### [Your goal]
Among the lines below, keep only those from the one containing "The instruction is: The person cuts" through the one containing "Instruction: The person", and reproduce them exactly.

== Extracted records

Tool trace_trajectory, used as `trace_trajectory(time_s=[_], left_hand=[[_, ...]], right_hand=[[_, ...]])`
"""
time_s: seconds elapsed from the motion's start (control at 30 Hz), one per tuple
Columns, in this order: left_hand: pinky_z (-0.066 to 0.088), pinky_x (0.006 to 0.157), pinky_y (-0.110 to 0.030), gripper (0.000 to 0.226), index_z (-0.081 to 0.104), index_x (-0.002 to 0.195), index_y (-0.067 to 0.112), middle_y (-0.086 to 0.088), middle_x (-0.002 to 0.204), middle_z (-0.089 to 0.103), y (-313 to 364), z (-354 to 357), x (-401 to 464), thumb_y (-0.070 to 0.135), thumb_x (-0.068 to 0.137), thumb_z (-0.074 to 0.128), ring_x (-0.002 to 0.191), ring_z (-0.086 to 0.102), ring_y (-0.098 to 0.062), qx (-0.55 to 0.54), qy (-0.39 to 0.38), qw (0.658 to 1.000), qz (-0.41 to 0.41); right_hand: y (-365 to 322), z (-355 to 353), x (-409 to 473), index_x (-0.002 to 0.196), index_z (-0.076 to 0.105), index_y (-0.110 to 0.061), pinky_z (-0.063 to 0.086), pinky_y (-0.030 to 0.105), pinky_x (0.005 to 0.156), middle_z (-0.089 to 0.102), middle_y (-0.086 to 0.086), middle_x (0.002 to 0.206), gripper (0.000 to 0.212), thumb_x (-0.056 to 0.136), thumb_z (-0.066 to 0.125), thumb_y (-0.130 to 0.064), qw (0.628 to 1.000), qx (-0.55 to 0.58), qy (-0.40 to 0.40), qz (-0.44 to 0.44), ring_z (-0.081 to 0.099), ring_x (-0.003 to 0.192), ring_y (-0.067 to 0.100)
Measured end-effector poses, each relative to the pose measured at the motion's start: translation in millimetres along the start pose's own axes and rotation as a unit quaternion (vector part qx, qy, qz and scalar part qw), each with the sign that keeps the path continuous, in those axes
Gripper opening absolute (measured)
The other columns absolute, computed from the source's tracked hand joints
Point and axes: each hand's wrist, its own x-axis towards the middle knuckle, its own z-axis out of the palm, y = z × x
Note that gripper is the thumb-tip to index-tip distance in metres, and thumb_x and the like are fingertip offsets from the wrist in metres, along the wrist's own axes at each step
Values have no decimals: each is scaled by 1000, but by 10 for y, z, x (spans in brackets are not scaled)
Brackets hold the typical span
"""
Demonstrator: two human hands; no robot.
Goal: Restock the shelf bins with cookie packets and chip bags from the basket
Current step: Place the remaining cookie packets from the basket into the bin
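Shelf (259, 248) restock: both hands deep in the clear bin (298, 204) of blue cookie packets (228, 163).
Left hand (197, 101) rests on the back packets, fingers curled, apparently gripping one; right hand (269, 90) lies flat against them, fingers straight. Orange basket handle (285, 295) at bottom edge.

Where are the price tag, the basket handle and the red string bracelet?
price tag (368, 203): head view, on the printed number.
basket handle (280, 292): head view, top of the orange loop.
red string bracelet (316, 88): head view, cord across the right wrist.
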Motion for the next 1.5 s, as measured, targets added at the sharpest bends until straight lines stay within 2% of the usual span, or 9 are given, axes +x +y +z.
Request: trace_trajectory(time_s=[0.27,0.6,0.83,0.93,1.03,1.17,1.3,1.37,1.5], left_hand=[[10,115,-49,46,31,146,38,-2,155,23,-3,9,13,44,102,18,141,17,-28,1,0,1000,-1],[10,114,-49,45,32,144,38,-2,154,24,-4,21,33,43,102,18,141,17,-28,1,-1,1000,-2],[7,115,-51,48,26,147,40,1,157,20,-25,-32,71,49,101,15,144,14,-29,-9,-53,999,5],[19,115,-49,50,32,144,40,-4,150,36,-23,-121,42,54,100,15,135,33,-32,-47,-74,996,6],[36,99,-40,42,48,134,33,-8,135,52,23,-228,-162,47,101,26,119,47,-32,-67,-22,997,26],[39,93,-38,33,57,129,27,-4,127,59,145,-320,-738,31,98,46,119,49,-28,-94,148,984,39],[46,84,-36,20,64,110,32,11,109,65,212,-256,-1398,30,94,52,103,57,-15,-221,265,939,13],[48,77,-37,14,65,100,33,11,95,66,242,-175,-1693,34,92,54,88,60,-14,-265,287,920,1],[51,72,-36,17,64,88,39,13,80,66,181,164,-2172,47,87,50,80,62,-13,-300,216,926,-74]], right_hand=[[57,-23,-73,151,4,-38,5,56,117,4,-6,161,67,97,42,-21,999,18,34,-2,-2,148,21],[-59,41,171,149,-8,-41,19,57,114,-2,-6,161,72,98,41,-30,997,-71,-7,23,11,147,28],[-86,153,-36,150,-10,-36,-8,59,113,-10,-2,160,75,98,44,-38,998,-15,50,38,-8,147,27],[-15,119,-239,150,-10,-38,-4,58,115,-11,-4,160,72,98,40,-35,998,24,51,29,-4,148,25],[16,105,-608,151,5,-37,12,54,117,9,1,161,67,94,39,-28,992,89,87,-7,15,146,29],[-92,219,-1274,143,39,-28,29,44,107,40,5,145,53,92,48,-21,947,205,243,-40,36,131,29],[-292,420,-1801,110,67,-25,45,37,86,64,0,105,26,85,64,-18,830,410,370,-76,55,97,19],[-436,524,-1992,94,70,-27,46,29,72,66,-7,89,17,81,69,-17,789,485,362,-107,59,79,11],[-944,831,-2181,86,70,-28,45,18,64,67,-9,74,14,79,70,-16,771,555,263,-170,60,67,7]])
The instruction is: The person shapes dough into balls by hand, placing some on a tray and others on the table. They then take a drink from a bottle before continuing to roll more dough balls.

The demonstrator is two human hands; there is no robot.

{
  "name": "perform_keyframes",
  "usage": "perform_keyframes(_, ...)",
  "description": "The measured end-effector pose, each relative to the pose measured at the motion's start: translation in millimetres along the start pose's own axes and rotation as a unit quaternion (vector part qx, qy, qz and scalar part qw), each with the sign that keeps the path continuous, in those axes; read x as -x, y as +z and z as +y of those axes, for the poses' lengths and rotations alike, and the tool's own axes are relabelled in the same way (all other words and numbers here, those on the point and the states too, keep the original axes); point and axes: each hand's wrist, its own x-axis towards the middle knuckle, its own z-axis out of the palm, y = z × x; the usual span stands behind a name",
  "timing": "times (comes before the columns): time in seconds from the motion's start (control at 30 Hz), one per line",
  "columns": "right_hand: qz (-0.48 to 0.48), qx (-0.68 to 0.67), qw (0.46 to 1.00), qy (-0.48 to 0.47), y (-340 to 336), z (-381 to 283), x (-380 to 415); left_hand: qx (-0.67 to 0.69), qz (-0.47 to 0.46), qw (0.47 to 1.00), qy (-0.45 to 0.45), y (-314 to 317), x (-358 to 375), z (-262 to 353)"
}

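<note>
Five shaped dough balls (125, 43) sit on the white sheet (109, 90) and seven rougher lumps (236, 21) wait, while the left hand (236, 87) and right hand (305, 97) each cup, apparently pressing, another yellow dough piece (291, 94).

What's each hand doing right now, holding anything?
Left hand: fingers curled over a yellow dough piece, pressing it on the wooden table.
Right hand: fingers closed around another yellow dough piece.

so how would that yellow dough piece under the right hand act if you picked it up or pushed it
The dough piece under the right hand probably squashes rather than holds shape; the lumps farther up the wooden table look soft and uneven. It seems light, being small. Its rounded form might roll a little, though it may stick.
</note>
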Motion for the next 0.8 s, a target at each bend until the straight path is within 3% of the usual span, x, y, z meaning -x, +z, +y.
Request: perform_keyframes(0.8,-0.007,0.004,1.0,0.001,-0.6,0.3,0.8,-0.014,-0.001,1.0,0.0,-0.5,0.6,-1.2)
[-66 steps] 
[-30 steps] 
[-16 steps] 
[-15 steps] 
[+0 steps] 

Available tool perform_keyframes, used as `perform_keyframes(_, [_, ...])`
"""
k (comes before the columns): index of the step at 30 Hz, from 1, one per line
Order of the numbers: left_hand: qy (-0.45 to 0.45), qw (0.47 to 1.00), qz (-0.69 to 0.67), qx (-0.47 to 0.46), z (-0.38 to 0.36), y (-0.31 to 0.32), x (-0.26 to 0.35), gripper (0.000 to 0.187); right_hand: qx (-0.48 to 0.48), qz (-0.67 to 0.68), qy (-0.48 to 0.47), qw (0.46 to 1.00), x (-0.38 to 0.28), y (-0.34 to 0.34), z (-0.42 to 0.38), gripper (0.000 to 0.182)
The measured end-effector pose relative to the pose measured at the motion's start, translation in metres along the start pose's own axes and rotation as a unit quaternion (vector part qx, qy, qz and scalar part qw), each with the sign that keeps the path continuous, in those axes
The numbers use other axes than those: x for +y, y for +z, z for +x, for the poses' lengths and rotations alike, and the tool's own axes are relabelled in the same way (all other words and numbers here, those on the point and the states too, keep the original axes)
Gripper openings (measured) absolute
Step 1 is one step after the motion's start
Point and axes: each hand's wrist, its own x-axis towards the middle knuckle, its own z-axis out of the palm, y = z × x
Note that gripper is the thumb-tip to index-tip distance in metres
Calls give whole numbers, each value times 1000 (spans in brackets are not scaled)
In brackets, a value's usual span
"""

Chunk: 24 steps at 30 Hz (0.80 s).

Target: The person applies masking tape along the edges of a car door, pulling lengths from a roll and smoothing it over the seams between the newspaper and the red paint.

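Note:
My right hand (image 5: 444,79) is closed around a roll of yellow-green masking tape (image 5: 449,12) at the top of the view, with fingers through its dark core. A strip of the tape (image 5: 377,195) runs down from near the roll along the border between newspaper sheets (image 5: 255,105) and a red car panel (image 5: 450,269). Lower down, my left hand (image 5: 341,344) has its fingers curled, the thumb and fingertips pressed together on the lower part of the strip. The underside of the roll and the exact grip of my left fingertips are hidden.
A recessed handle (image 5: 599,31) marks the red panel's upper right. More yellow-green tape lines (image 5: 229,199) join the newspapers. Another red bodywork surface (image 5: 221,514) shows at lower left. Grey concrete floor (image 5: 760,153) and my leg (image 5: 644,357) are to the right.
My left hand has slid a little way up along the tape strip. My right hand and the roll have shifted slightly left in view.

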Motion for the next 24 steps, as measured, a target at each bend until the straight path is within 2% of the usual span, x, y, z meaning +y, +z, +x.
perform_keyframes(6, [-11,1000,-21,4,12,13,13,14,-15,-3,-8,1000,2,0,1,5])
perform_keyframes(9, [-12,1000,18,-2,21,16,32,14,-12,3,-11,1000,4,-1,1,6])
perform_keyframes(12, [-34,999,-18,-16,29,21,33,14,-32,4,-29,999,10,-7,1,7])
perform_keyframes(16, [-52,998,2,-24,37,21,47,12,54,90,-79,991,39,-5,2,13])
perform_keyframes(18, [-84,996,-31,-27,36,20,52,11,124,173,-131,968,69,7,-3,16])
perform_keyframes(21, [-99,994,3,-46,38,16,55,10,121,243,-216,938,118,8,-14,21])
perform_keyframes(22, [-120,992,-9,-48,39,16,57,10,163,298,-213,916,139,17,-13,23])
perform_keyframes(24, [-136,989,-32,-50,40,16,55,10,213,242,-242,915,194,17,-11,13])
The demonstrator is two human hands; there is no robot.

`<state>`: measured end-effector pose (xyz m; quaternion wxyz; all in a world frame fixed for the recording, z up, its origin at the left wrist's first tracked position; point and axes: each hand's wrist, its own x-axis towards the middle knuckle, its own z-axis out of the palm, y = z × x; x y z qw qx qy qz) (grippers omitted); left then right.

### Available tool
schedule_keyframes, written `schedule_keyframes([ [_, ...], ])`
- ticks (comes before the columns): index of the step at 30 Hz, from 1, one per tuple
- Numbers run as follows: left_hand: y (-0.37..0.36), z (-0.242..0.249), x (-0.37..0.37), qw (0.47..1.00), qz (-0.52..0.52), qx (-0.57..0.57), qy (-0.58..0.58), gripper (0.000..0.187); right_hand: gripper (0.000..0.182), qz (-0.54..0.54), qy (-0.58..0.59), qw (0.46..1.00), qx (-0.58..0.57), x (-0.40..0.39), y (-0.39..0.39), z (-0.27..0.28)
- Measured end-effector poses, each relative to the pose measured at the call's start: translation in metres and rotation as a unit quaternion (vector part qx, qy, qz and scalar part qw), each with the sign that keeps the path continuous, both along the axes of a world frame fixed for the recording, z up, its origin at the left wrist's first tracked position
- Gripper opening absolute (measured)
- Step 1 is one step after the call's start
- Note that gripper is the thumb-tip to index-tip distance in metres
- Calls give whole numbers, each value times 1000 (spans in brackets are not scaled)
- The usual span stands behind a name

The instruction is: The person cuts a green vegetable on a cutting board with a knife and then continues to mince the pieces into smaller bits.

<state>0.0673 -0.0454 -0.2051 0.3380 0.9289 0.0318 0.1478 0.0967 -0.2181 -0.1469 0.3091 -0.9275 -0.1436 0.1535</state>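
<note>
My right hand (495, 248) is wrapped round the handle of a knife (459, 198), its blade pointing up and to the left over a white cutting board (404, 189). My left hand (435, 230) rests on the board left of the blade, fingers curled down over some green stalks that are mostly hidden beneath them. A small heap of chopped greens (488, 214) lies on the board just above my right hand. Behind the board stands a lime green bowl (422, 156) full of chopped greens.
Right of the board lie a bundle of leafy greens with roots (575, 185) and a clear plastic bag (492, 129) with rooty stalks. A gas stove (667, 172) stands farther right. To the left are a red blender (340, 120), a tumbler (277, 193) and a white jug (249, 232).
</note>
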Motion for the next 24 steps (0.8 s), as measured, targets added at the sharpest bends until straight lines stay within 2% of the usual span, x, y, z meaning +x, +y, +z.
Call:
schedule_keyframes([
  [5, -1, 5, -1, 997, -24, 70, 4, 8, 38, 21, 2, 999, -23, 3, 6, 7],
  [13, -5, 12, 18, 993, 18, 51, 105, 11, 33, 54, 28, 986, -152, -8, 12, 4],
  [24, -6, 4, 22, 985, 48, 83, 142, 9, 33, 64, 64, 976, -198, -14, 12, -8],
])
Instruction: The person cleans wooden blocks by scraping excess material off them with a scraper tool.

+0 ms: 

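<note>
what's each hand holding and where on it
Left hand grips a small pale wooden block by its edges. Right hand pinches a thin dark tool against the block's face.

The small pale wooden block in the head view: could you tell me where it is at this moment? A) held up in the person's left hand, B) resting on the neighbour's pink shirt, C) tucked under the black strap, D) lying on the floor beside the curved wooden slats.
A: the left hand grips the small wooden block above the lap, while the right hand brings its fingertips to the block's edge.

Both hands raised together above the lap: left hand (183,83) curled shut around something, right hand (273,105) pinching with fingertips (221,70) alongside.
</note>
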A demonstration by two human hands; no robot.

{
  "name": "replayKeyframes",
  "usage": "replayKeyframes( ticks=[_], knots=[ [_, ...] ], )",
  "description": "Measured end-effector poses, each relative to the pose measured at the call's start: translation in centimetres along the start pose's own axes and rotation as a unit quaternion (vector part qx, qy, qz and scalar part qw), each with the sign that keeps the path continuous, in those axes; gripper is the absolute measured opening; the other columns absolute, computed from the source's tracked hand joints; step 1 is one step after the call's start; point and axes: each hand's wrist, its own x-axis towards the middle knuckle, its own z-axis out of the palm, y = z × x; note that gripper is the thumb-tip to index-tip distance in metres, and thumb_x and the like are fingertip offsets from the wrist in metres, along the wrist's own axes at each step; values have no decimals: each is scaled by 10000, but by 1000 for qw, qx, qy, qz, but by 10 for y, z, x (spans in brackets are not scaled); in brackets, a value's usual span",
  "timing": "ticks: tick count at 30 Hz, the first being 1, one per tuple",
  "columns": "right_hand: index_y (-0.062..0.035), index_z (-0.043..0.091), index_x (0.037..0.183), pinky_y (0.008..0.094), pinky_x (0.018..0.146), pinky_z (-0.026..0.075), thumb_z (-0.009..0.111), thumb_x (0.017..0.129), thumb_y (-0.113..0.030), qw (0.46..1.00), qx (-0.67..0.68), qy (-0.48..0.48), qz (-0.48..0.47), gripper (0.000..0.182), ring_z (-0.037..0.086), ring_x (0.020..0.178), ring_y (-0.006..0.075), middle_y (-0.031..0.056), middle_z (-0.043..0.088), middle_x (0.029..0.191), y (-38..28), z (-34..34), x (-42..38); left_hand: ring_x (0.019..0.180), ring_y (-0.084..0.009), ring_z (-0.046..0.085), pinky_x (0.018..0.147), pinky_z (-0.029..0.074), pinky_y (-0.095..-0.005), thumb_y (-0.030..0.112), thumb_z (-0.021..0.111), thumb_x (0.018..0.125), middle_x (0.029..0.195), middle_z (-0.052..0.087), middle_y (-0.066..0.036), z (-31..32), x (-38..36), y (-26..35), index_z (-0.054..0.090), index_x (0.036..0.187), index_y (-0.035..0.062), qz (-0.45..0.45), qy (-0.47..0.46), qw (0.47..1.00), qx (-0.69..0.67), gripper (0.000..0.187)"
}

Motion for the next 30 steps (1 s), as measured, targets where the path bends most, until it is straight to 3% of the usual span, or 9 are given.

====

### [Your solution]
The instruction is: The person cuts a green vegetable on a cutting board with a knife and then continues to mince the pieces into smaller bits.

<state>0.0673 -0.0454 -0.2051 0.3380 0.9289 0.0318 0.1478 0.0967 -0.2181 -0.1469 0.3091 -0.9275 -0.1436 0.1535</state>
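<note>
My right hand (495, 248) is wrapped round the handle of a knife (459, 198), its blade pointing up and to the left over a white cutting board (404, 189). My left hand (435, 230) rests on the board left of the blade, fingers curled down over some green stalks that are mostly hidden beneath them. A small heap of chopped greens (488, 214) lies on the board just above my right hand. Behind the board stands a lime green bowl (422, 156) full of chopped greens.
Right of the board lie a bundle of leafy greens with roots (575, 185) and a clear plastic bag (492, 129) with rooty stalks. A gas stove (667, 172) stands farther right. To the left are a red blender (340, 120), a tumbler (277, 193) and a white jug (249, 232).
</note>
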Motion for the next 24 steps (0.8 s), as measured, targets added at the sharpest bends until straight lines stay within 2% of the usual span, x, y, z meaning +x, +y, +z.
Call:
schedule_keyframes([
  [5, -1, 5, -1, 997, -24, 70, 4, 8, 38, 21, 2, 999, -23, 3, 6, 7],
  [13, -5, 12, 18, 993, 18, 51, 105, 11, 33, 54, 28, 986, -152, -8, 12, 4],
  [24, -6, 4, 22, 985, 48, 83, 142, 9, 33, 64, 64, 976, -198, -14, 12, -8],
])
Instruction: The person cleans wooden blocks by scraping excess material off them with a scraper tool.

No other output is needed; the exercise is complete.